In un tempo dominato dai social network, in cui ognuno è chiamato a “costruire il proprio brand personale”, anche un mash-up tra Putin, un gufo e una sirena può diventare una strategia vincente.
C’è poi l’aspetto della collaborazione tra creator e brand: “diverse aziende stanno cercando di sfruttare il potenziale di Tralalero Tralala o Cappuccina Ballerina”. Questo passaggio rappresenta la definitiva legittimazione economica del Brainrot.
Maggie Walsh, responsabile della strategia dell’agenzia di marketing digitale e social media Glow, ad Ad Age, ha dichiarato: “I meme non sono più solo un linguaggio di internet: sono diventati una vera e propria valuta culturale dominante”. Questo ci dice che ciò che fino a poco tempo fa era confinato ai margini del gusto e dell’estetica mainstream è ora al centro di una strategia comunicativa globale.
Il nonsense ha così assunto una nuova forma di legittimità. Non è più solo una fuga dalla realtà, ma un canale per costruire profitto. Un’estetica dell’eccesso, dell’assurdo e della deformazione che riflette, in controluce, le ansie e i desideri della società contemporanea.
C’è un messaggio profondo in tutto questo: nella crisi dell’attenzione collettiva, nel bisogno costante di stimoli sempre più estremi, vediamo l’effetto di un sistema che premia la quantità dei click a scapito della qualità del contenuto.

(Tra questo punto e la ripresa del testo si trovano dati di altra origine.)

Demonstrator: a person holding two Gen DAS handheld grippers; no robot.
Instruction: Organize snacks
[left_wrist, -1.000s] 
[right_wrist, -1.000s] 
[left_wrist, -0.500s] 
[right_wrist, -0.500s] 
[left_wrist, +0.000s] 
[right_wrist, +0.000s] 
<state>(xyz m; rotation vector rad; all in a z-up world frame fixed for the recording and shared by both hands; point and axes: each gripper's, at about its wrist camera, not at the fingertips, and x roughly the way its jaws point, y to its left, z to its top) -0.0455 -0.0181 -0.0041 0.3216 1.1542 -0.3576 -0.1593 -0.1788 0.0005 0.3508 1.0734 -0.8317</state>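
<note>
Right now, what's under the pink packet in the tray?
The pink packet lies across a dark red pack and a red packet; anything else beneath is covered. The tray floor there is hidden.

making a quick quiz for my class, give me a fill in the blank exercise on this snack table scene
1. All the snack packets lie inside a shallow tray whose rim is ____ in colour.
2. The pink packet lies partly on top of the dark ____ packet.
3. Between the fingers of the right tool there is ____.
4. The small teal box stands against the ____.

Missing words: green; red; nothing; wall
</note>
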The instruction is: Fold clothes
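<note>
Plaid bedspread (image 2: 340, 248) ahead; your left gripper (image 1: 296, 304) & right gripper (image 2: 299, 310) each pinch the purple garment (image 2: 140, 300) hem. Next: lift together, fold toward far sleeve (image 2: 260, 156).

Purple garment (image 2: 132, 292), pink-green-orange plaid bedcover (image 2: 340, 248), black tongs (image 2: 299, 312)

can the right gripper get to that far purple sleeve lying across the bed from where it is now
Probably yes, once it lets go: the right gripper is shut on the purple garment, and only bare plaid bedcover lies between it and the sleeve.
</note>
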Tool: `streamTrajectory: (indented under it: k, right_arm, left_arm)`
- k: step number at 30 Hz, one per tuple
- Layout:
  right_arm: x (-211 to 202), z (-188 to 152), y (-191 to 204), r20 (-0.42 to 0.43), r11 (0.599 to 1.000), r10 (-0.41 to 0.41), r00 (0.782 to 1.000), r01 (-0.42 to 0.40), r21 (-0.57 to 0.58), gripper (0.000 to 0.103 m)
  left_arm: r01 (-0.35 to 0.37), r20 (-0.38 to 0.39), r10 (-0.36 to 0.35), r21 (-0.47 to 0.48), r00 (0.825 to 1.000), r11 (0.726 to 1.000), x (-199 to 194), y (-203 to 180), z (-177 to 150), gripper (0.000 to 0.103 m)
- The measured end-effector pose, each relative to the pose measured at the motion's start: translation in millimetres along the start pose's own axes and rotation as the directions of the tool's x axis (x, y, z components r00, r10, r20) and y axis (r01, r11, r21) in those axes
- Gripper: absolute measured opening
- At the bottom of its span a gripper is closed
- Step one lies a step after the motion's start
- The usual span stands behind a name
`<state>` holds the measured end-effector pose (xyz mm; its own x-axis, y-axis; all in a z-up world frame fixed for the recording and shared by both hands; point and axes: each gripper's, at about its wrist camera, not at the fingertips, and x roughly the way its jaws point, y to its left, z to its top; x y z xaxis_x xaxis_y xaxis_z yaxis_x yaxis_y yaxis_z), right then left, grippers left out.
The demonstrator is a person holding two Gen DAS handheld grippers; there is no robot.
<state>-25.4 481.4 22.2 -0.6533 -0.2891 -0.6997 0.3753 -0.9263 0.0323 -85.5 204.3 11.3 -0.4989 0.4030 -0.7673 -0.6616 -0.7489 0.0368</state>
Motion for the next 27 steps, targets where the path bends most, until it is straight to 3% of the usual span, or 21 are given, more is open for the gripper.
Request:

Ma in questo paesaggio surreale non mancano elementi positivi. Il successo di molti giovani creator dimostra come gli strumenti digitali, seppur usati in modi controversi, offrano opportunità di emancipazione economica e creativa. In un mercato del lavoro sempre più precario, l’inventiva – anche nella forma del paradosso – rappresenta per alcuni un’occasione concreta di riscatto.
La “Brainrot Economy” non va sottovalutata come una semplice follia del web, ma come un sintomo (e forse anche un effetto collaterale) di una più ampia trasformazione culturale. Un fenomeno che ci costringe a interrogarci sulla nostra relazione con l’informazione, con l’estetica e con il valore che attribuiamo ai contenuti. In un mondo dove tutto è vetrina, e ogni like è una micro-conferma identitaria, anche il surreale trova spazio. E questo spazio racconta molto di noi.